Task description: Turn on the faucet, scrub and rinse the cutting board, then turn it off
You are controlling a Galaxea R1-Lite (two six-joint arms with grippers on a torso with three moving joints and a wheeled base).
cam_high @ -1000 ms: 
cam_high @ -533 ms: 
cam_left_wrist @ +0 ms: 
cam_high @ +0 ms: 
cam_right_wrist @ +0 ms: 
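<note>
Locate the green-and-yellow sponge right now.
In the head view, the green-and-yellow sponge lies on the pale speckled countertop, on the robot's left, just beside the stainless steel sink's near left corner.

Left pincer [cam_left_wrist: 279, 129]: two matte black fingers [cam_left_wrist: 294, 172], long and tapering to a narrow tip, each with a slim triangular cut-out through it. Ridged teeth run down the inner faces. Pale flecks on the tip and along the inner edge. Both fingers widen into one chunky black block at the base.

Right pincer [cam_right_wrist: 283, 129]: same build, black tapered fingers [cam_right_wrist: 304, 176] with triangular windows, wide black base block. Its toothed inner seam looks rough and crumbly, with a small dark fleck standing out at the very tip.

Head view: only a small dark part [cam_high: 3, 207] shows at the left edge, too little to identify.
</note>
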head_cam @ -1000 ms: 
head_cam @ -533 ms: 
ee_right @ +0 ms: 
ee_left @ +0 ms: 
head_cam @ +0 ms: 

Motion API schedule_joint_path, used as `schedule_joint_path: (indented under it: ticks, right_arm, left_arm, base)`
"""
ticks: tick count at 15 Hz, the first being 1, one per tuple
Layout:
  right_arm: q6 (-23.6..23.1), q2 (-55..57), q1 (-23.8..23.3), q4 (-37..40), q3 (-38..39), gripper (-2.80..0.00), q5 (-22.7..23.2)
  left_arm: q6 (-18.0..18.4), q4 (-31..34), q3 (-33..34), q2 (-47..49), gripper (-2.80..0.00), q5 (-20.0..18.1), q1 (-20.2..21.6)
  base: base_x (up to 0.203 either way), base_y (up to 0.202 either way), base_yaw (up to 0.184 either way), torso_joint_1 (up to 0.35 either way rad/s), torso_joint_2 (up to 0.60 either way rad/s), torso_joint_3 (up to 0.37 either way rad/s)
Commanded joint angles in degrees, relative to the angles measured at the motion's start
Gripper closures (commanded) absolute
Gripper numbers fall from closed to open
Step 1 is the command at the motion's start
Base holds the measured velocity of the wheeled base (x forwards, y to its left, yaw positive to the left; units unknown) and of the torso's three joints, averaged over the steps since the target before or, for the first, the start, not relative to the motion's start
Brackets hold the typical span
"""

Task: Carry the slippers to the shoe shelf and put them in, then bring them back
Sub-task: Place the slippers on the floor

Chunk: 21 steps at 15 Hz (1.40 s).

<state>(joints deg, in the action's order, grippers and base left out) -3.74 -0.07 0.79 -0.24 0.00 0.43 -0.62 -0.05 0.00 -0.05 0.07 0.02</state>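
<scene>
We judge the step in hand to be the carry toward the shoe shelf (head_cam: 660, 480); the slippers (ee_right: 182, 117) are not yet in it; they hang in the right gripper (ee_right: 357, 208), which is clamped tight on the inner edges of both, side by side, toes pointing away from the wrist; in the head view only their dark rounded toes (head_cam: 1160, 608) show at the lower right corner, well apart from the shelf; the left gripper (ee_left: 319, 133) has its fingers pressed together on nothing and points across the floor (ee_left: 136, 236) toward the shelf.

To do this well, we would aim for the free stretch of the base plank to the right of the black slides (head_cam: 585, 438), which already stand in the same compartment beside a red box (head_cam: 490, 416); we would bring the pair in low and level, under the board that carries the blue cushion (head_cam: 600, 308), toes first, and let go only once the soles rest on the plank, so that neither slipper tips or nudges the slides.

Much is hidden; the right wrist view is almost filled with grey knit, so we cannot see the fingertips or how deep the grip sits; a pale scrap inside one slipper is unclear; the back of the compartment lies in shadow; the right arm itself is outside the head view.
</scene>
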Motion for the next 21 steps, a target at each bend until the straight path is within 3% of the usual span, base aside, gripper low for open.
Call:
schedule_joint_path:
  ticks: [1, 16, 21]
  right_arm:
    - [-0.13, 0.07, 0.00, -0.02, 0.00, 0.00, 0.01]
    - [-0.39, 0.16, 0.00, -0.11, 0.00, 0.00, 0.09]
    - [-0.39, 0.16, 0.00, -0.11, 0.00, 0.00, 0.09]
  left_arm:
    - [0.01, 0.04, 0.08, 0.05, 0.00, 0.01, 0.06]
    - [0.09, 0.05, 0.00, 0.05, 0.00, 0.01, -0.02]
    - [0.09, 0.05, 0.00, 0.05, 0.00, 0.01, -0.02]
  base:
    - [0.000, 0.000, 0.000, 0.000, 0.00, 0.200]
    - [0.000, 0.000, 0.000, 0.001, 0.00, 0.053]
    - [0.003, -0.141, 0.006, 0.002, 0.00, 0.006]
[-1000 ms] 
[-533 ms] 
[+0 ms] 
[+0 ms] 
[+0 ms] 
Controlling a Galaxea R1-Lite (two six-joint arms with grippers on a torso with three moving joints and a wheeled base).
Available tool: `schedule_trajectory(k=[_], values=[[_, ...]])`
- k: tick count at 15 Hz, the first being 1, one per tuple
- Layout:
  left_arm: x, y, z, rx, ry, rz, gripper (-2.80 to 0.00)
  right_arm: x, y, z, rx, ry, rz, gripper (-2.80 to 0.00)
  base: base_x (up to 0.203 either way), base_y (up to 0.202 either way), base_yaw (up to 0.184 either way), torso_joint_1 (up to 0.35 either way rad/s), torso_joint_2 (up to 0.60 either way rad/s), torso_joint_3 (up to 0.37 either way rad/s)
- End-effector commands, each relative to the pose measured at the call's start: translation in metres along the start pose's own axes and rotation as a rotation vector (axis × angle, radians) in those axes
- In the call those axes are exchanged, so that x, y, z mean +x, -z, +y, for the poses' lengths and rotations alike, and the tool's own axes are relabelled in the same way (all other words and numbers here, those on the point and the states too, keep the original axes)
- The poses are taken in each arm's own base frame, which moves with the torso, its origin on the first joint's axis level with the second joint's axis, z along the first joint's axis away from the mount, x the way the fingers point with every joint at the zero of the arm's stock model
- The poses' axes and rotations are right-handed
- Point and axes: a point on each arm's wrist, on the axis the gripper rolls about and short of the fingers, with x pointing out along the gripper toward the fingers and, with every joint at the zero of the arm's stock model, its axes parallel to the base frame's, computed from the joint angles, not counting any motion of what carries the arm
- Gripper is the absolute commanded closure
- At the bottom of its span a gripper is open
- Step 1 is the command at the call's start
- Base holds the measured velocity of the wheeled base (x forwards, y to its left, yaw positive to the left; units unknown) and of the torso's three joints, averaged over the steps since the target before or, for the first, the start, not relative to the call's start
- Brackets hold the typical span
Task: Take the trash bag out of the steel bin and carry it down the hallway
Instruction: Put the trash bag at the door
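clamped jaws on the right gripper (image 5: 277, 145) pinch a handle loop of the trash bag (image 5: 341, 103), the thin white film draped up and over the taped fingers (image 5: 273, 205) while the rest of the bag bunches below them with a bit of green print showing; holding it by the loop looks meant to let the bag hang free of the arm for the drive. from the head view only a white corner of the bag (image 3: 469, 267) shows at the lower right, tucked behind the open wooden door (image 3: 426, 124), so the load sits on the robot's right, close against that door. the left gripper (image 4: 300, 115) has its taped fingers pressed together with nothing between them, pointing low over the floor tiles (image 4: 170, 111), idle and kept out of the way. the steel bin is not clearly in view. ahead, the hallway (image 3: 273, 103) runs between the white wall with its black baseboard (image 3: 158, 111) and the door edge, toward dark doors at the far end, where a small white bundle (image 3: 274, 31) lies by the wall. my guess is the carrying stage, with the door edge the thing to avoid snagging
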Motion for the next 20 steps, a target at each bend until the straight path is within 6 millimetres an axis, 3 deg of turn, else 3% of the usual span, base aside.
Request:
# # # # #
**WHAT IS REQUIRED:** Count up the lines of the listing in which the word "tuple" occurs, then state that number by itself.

**REPLY:** 2